Work item:
The answer is to be the data that follows, transcribed exactly, minus its pictures.

══════════

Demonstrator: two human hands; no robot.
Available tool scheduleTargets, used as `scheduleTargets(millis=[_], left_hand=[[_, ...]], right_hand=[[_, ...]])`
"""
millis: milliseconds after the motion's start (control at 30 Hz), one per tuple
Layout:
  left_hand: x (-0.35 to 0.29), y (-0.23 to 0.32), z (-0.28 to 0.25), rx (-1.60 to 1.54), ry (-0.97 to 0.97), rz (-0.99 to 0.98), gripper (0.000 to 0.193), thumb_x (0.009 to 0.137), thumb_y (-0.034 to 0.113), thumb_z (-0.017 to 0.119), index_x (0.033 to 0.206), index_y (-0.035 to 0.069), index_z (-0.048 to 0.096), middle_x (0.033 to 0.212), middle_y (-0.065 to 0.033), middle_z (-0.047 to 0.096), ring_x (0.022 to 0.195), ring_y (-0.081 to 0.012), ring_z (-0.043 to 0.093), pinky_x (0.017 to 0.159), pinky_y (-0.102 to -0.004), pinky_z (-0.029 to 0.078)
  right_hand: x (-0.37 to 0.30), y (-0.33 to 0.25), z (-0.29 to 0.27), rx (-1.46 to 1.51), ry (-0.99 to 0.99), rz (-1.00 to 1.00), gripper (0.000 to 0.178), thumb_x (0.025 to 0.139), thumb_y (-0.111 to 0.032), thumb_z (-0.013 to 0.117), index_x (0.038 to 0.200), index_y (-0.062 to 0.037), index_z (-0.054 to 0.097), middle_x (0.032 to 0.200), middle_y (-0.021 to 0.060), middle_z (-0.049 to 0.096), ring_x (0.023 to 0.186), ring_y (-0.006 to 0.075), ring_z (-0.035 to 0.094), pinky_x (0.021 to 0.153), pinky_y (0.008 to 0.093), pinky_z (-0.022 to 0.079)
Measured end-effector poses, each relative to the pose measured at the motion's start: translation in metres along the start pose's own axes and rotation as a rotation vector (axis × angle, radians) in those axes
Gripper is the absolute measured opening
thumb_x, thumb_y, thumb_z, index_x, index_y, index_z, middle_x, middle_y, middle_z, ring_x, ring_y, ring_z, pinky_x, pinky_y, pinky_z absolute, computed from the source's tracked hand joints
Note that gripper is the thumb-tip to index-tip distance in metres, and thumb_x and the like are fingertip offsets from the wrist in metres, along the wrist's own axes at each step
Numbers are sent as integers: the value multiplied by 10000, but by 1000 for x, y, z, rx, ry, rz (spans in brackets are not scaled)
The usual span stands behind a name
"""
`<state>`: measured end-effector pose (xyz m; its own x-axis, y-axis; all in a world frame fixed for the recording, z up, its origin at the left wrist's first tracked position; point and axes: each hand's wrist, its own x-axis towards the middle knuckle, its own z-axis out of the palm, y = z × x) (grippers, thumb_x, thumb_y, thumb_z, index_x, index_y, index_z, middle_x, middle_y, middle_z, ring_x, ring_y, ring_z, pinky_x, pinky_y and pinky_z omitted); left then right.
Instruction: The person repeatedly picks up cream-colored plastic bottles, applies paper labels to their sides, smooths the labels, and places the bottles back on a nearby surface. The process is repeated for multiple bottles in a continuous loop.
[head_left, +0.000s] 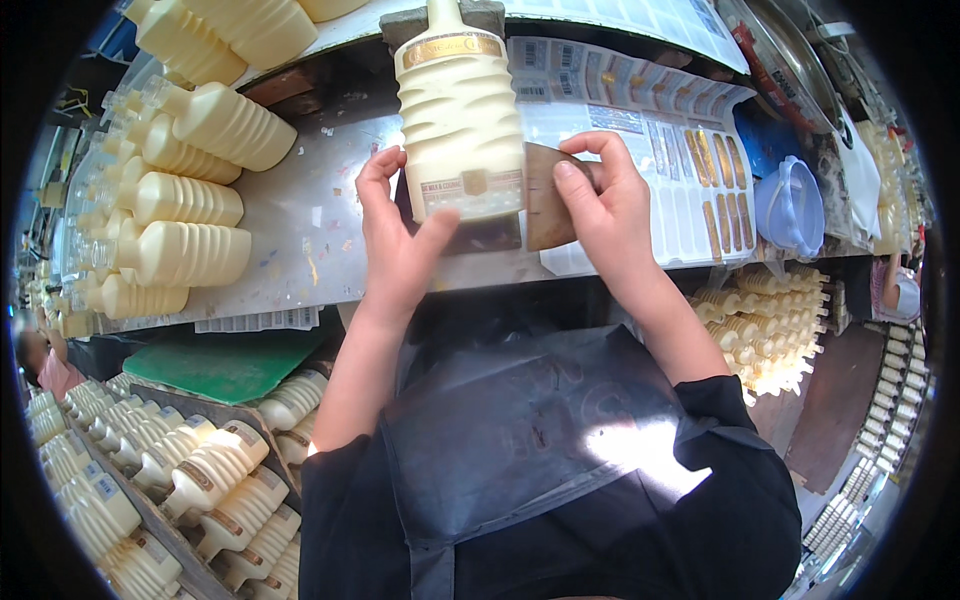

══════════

Your response:
Demonstrator: two human hands; no robot.
Available tool scheduleTargets, used as `scheduleTargets(millis=[_], left_hand=[[_, ...]], right_hand=[[_, ...]])`
"""
millis: milliseconds after the motion's start (control at 30 Hz), one per tuple
Layout:
  left_hand: x (-0.35 to 0.29), y (-0.23 to 0.32), z (-0.28 to 0.25), rx (-1.60 to 1.54), ry (-0.97 to 0.97), rz (-0.99 to 0.98), gripper (0.000 to 0.193), thumb_x (0.009 to 0.137), thumb_y (-0.034 to 0.113), thumb_z (-0.017 to 0.119), index_x (0.033 to 0.206), index_y (-0.035 to 0.069), index_z (-0.048 to 0.096), middle_x (0.033 to 0.212), middle_y (-0.065 to 0.033), middle_z (-0.047 to 0.096), ring_x (0.022 to 0.195), ring_y (-0.081 to 0.012), ring_z (-0.043 to 0.093), pinky_x (0.017 to 0.159), pinky_y (-0.102 to -0.004), pinky_z (-0.029 to 0.078)
  right_hand: x (-0.37 to 0.30), y (-0.33 to 0.25), z (-0.29 to 0.27), rx (-1.46 to 1.51), ry (-0.99 to 0.99), rz (-1.00 to 1.00), gripper (0.000 to 0.178), thumb_x (0.025 to 0.139), thumb_y (-0.111 to 0.032), thumb_z (-0.013 to 0.117), index_x (0.038 to 0.200), index_y (-0.062 to 0.037), index_z (-0.054 to 0.097), middle_x (0.032 to 0.200), middle_y (-0.021 to 0.060), middle_z (-0.049 to 0.096), ring_x (0.023 to 0.186), ring_y (-0.006 to 0.075), ring_z (-0.035 to 0.094), pinky_x (0.021 to 0.153), pinky_y (0.008 to 0.093), pinky_z (-0.022 to 0.079)
Measured end-effector poses, each relative to the pose measured at the motion's start: translation in metres along the start pose's own axes and rotation as a rotation vector (axis × angle, radians) in those axes
Gripper is the absolute measured opening
thumb_x, thumb_y, thumb_z, index_x, index_y, index_z, middle_x, middle_y, middle_z, ring_x, ring_y, ring_z, pinky_x, pinky_y, pinky_z absolute, computed from the source's tracked hand joints
Note that gripper is the thumb-tip to index-tip distance in metres, and thumb_x and the like are fingertip offsets from the wrist in metres, along the wrist's own axes at each step
Numbers are sent as integers: the value multiplied by 10000, but by 1000 for x, y, z, rx, ry, rz (spans in brackets are not scaled)
The usual span stands behind a name
"""
`<state>`: measured end-effector pose (xyz m; its own x-axis, y-axis; all in a world frame fixed for the recording, z up, its origin at the left wrist's first tracked position; point and axes: each hand's wrist, its own x-axis towards the middle knuckle, its own z-axis out of the palm, y = z × x) (grippers, thumb_x, thumb_y, thumb_z, index_x, index_y, index_z, middle_x, middle_y, middle_z, ring_x, ring_y, ring_z, pinky_x, pinky_y and pinky_z omitted); left then right.
Instruction: The person repeatedly picks up cream-colored plastic bottles, applies paper labels to their sides, smooths the labels, and places the bottles back on a nearby surface. The process is repeated for multiple bottles in a continuous loop.
[head_left, +0.000s] 

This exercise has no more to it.